──────── Records for this task ────────
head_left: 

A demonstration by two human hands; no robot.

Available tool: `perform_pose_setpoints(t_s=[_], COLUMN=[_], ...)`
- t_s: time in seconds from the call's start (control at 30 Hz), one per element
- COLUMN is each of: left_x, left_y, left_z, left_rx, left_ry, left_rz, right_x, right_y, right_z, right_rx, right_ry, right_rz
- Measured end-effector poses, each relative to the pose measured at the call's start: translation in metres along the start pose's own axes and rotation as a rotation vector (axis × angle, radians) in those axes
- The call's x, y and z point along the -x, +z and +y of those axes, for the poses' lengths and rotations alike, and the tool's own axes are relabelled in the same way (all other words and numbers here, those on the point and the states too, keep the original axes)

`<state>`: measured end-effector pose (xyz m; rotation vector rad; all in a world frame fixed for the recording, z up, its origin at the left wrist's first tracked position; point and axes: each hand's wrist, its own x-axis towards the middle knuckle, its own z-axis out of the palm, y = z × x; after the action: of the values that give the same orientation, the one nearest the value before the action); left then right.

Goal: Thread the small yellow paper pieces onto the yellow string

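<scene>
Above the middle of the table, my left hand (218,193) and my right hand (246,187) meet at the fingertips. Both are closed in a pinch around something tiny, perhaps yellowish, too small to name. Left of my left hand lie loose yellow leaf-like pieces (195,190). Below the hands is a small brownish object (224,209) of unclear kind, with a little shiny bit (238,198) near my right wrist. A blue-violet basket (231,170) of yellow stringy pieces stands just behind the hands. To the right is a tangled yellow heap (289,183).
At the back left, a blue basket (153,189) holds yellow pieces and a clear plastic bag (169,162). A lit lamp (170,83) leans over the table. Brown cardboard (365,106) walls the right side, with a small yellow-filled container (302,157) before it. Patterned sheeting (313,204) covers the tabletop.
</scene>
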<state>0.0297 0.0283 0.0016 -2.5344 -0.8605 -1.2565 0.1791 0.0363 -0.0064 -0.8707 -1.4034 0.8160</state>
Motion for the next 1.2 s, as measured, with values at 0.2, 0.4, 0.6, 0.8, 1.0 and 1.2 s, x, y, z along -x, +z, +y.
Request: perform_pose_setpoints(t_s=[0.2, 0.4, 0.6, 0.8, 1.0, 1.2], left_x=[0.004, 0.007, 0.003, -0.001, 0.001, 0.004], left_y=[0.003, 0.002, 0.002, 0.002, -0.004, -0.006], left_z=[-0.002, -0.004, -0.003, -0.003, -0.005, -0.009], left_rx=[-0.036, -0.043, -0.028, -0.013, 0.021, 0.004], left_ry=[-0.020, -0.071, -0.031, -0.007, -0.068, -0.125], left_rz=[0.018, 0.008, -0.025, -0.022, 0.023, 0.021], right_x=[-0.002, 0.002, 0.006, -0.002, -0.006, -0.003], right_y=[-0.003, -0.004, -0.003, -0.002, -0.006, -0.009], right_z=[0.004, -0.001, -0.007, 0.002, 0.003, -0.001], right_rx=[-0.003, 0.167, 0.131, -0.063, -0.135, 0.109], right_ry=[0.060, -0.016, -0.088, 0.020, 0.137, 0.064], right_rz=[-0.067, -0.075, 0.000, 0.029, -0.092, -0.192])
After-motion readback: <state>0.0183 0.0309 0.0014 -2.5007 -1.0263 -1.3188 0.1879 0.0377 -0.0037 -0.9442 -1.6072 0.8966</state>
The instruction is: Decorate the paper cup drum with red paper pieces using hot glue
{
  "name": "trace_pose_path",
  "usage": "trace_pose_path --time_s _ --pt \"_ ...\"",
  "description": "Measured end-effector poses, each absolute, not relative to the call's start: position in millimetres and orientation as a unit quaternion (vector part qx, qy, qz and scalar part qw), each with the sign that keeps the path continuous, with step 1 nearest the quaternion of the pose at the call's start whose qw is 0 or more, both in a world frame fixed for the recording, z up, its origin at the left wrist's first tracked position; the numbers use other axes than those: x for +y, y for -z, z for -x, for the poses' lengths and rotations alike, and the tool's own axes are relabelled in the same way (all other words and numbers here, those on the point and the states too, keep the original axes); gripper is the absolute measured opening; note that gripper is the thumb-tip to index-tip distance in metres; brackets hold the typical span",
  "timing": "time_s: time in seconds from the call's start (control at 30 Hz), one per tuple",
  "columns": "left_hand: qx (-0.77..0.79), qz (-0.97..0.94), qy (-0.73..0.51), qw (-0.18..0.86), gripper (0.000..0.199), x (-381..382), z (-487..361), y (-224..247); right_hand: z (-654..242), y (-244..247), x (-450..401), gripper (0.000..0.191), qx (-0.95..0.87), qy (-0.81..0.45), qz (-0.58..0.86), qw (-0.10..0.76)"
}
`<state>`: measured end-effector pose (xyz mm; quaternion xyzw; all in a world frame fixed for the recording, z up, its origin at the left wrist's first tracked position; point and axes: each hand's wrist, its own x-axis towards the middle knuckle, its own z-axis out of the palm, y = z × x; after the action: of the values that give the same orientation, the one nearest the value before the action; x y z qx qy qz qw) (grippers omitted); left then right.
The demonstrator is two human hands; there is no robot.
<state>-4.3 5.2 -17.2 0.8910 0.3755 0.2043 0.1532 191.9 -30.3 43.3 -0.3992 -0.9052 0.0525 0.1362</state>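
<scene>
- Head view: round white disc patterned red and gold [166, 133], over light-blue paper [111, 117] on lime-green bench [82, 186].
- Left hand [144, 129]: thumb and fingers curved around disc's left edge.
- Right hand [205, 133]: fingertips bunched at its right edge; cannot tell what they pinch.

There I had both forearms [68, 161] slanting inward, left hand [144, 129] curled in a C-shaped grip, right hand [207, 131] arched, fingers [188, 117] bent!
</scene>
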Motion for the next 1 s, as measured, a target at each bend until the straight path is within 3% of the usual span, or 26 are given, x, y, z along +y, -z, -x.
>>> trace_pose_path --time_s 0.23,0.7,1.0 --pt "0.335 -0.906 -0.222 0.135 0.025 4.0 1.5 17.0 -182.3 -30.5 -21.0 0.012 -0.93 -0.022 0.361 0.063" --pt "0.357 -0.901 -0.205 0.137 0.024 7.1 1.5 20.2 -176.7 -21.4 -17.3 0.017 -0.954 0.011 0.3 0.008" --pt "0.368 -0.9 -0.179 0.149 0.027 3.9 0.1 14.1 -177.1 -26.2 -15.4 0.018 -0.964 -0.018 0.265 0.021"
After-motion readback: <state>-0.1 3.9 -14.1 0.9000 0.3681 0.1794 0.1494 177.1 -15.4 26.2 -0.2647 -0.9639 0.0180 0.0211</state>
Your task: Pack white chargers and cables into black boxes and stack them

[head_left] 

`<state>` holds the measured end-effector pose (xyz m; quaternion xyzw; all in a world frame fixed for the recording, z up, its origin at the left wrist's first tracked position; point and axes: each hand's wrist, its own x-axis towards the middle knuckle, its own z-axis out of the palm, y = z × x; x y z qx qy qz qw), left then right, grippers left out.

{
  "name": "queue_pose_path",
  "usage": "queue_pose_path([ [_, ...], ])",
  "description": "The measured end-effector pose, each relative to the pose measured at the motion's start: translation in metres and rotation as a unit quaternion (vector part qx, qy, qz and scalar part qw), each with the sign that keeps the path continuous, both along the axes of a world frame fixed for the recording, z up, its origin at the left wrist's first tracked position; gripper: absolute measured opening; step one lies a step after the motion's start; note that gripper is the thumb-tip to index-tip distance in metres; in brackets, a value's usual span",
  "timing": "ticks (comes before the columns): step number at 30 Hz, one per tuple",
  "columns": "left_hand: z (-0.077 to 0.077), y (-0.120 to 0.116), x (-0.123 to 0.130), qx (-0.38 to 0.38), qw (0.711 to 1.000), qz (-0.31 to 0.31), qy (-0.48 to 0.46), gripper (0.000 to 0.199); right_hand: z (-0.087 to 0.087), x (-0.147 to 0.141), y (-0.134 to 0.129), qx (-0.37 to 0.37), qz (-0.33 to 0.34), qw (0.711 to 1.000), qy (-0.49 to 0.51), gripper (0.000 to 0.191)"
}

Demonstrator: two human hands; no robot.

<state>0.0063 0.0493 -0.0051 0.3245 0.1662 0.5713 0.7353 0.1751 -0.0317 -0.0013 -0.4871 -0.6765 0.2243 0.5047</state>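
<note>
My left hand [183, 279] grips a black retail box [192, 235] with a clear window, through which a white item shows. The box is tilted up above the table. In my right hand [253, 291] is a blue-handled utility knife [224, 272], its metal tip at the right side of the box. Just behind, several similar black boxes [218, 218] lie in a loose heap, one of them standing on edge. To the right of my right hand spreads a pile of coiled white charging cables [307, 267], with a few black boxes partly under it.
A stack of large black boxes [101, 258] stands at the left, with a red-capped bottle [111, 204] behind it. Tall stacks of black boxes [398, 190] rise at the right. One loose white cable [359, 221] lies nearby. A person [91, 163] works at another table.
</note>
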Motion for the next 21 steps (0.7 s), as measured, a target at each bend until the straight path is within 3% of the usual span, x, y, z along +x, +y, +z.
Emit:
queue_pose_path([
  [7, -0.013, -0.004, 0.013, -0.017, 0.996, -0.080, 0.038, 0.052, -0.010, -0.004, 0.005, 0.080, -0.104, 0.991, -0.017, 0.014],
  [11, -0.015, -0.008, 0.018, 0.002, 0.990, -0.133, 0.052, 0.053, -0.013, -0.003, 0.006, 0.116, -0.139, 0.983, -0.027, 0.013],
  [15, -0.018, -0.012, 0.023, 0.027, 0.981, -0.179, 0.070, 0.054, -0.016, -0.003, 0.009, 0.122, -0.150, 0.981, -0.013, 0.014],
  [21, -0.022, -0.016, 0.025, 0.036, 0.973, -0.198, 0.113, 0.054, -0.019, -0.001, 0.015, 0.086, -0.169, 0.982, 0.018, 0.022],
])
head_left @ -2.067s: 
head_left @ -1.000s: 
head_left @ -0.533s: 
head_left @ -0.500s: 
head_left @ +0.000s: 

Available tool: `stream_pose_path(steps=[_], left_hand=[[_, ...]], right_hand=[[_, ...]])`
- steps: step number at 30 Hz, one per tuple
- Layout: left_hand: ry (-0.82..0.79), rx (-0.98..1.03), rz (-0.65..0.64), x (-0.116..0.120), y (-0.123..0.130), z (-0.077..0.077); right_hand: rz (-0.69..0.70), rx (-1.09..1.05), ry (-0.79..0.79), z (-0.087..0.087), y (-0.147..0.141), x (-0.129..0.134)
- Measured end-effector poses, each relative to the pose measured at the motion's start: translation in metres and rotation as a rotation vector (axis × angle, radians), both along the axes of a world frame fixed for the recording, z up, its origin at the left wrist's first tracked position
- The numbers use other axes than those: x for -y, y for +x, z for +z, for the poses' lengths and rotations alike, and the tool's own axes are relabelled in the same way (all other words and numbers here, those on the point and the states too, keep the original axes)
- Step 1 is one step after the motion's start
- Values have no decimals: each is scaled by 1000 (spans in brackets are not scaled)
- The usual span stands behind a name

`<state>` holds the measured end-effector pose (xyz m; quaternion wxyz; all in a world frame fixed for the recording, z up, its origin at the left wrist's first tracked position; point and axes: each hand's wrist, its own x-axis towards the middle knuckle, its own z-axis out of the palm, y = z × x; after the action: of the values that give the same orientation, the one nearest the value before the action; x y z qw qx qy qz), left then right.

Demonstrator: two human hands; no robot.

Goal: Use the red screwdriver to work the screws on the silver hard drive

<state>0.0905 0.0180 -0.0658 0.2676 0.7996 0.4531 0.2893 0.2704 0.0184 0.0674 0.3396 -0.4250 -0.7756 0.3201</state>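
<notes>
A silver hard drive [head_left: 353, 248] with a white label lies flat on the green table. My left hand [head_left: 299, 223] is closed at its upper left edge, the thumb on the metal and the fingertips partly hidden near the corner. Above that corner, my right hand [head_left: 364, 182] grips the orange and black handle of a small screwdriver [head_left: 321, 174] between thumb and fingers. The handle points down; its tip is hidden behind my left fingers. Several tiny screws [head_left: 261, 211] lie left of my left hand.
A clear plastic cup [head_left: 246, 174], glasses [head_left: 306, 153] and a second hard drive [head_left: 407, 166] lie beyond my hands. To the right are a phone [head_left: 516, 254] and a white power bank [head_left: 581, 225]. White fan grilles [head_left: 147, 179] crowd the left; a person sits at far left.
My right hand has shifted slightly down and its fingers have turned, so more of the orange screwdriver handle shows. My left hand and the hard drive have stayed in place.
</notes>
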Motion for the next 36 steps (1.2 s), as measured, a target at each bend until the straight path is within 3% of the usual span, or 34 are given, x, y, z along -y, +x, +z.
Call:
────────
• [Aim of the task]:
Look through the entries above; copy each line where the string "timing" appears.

• [Expected output]:
  "timing": "time_s: time in seconds from the call's start (control at 30 Hz), one per tuple",
  "timing": "ticks (comes before the columns): step number at 30 Hz, one per tuple",

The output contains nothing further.